09:00 – 09:10
Opening Remarks
09:10 – 09:50
Invited Talk #1
Deep Learning algorithm for solving high-dimensional nonlinear PDEs in finance
Ariel Neufeld
We present a (random) neural networks based algorithm which can solve nonlinear PDEs to price high-dimensional financial derivatives under default risk.
Ariel Neufeld is a Tenured Associate Professor in mathematics at the Nanyang Technological University in Singapore. He received his PhD in mathematics in May 2015 at ETH Zurich, where he spent half of his PhD at Columbia University in the City of New York. Prior to joining NTU he was a postdoctoral researcher at ETH Zurich. His research focuses on machine learning algorithms and their applications in finance and insurance, model uncertainty in financial markets and distributionally robust optimization, as well as stochastic analysis and stochastic optimal control. He was awarded in 2021 with the SIAM Activity Group on Financial Mathematics and Engineering Early Career Prize and recently with the Bruti-Liberati Visiting Fellowship Award.
09:50 – 10:30
Invited Talk #2
Overcoming Distribution Shifts: Towards More Flexible and Adaptive Approaches
Masahi Sugiyama
A fundamental assumption in standard machine learning is that the training data follow the same probability distribution as the test data. However, in many real-world applications, this assumption is frequently violated due to factors such as evolving environments over time or sample selection bias driven by privacy concerns. This phenomenon, known as distribution shift, poses a significant challenge that must be addressed. In this talk, I will provide an overview of our research on tackling distribution shift, covering topics such as covariate shift, joint shift, sequential shift, and out-of-distribution adaptation.

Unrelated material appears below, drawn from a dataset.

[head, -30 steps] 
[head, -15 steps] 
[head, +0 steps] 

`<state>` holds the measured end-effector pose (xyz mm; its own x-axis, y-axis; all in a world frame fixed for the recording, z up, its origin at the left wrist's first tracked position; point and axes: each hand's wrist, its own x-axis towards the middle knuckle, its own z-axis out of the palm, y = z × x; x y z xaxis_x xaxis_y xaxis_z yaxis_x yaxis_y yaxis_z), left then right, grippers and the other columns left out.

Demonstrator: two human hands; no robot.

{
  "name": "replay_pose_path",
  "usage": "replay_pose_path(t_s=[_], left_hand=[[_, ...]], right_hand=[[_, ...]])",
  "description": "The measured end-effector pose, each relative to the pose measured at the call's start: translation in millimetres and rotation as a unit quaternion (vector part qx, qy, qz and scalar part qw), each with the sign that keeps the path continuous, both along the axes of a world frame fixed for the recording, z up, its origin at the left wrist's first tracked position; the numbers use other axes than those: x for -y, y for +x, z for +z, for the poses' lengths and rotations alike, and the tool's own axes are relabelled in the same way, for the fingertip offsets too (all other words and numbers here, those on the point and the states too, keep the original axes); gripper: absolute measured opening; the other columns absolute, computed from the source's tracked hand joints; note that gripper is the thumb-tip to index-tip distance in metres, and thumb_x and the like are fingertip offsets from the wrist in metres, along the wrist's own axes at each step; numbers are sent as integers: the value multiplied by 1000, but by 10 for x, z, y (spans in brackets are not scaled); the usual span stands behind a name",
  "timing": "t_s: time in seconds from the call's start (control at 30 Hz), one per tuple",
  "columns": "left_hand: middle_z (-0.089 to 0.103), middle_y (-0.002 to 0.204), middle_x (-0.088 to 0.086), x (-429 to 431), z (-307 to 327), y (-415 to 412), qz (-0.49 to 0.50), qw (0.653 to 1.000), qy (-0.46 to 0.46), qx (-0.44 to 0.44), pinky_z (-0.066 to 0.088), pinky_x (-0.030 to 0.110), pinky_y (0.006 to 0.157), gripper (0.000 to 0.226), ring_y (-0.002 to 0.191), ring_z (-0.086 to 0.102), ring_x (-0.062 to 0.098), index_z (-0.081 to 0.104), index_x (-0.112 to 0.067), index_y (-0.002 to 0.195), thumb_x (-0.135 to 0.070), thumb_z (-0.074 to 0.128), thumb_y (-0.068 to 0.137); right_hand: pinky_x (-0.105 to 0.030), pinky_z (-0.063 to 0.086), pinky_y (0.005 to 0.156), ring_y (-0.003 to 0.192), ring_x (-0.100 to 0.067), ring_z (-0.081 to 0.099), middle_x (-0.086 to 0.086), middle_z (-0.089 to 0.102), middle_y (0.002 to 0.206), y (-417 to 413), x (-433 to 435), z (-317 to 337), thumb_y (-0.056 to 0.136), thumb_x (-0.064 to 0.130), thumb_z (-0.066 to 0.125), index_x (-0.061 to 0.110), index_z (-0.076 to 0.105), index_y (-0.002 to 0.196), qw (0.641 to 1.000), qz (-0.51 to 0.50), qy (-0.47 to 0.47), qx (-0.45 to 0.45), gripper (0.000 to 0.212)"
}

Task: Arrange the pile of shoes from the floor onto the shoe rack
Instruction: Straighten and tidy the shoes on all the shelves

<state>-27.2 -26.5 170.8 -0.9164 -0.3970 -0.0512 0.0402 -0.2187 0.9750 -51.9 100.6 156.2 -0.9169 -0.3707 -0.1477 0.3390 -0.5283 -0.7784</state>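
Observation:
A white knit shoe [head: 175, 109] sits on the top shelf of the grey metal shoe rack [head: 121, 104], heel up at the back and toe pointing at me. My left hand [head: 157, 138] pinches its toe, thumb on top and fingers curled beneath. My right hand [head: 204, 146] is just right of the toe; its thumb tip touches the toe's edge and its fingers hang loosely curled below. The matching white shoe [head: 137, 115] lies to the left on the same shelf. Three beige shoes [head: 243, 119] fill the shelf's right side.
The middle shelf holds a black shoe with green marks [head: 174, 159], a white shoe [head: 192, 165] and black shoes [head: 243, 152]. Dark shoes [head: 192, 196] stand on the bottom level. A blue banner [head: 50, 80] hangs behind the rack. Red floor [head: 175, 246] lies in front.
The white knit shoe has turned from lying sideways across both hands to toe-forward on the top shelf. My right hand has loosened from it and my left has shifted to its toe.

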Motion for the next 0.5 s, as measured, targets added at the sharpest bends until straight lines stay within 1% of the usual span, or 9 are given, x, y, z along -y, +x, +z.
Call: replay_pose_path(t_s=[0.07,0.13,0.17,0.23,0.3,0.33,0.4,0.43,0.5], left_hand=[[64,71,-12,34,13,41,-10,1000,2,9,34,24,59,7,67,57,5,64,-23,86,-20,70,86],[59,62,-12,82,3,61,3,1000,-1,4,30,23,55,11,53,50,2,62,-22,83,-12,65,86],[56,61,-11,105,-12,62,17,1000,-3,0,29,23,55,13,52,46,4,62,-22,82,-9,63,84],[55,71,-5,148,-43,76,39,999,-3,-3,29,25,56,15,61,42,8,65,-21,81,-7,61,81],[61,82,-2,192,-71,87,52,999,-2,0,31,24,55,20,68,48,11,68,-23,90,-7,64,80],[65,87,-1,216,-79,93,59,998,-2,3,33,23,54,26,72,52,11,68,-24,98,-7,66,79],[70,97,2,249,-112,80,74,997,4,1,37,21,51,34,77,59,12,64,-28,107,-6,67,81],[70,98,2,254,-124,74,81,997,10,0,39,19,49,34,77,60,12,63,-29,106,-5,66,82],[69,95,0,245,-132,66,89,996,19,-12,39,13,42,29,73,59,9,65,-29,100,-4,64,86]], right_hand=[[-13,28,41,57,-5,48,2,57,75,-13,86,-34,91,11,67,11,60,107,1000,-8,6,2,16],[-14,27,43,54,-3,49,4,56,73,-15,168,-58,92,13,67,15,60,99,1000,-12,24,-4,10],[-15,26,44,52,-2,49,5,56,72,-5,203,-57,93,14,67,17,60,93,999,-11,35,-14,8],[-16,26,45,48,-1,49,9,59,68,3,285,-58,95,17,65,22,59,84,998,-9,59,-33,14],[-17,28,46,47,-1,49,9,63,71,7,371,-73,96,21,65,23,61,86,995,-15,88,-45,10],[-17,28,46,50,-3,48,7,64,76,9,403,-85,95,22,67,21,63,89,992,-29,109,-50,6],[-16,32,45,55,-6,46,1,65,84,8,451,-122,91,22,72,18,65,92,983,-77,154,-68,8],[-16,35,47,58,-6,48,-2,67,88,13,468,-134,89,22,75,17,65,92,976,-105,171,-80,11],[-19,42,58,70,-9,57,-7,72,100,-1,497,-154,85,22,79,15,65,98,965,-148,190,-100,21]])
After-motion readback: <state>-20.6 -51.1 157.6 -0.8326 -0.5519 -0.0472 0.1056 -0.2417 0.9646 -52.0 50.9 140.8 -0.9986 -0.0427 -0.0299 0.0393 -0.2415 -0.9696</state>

Masashi Sugiyama received his Ph.D. in Computer Science from Tokyo Institute of Technology, Japan, in 2001. After serving as an assistant and associate professor at the same institute, he became a professor at the University of Tokyo in 2014. Since 2016, he has also served as the director of the RIKEN Center for Advanced Intelligence Project. His research interests include theories and algorithms of machine learning such as weakly supervised learning, noise-robust learning, and transfer learning. He was awarded the Japan Academy Medal in 2017 and the Commendation for Science and Technology by the Minister of Education, Culture, Sports, Science and Technology of Japan in 2022.
10:30 – 11:10
Invited Talk #3
MarS: A Financial Market Simultation Engine Powered By Generative Foundation Model
Weiqing Liu
Generative models, while widely applied to simulate realistic effects in diverse domains, have seen limited exploration in virtual financial markets. Addressing this gap, we introduce the Large Market Model (LMM), an order-level generative foundation model designed for financial market simulation, akin to language modeling in the digital sphere. Our Financial Market Simulation engine, MarS, powered by LMM, sets a new standard by enabling realistic, interactive, and controllable order generation. Key insights reveal LMM's scalability with data and complexity, alongside MarS's robust realism and versatility. As a forecast tool, analysis platform, and training environment, MarS demonstrates transformative potential for financial applications. This paradigm shift opens new avenues for safe strategy testing and market behavior analysis, redefining financial simulations. Explore MarS's open-source implementation at https://github.com/microsoft/MarS/.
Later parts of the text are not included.